The New START Treaty can be effectively verified with a verification regime that builds on lessons learned from 15 years of implementing START. The regime, which will be simpler and less costly to implement than START, provides for data exchange and notifications regarding strategic systems and facilities covered by the Treaty, two types of on-site inspections, exhibitions, and as a transparency measure provides for the exchange of telemetric information.

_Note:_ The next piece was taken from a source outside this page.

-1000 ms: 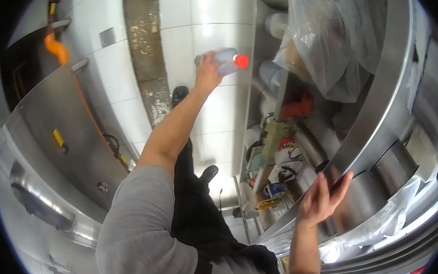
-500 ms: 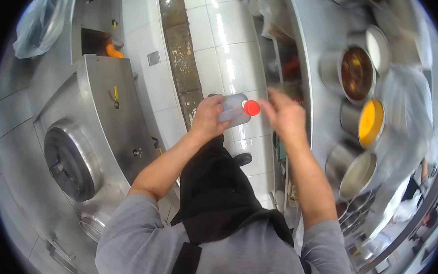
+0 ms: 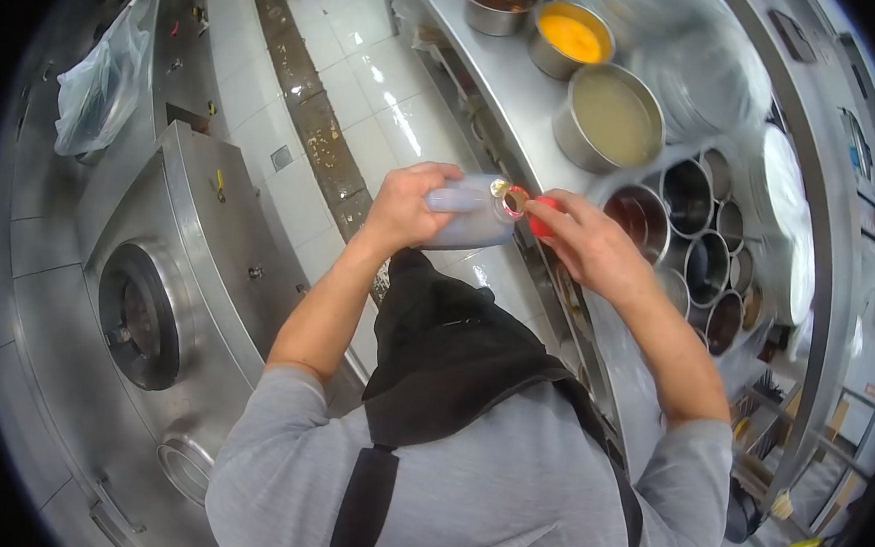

- NATIONAL TECHNICAL MEANS (NTM) – The Treaty provides for the use of and non-interference with national technical means of verification (e.g. satellites). There are explicit provisions that prohibit interference with NTM and the use of concealment measures that may impede monitoring by NTM. As in the 1991 START Treaty, the prohibition against concealment measures does not apply to cover or concealment practices at ICBM bases or to the use of environmental shelters.
- DATA EXCHANGE AND NOTIFICATIONS – The sides will exchange data on numbers, locations, and technical characteristics of weapons systems and facilities that are subject to the Treaty and will provide regular notifications and updates.
- ON-SITE INSPECTIONS – The Treaty provides for 18 on-site inspections per year. There are two basic types of inspections. Type One inspections focus on sites with deployed and non-deployed strategic systems; Type Two inspections focus on sites with only non-deployed strategic systems. Permitted inspection activities include confirming the number of reentry vehicles on deployed ICBMs and deployed SLBMs, confirming numbers related to non-deployed launcher limits, counting nuclear weapons onboard or attached to deployed heavy bombers, confirming weapon system conversions or eliminations, and confirming facility eliminations. Each side is allowed to conduct ten Type One inspections and eight Type Two inspections annually.
- UNIQUE IDENTIFIERS – Each ICBM, SLBM, and heavy bomber will be assigned a unique identifier (number), which will be included in the applicable notifications and may be confirmed during inspections.
- TELEMETRIC INFORMATION – During ICBM and SLBM flight tests, measurements of various technical parameters are made to monitor missile performance. To enhance transparency and supplement verification provisions, the Parties have agreed to an annual exchange of telemetric information on a parity basis, for up to five ICBM and SLBM launches per year.
- COMPLIANCE – The Treaty establishes the Bilateral Consultative Commission (BCC) as a compliance and implementation body that will meet at least twice each year, unless otherwise agreed. Compliance or implementation questions may be raised by either Party in the BCC.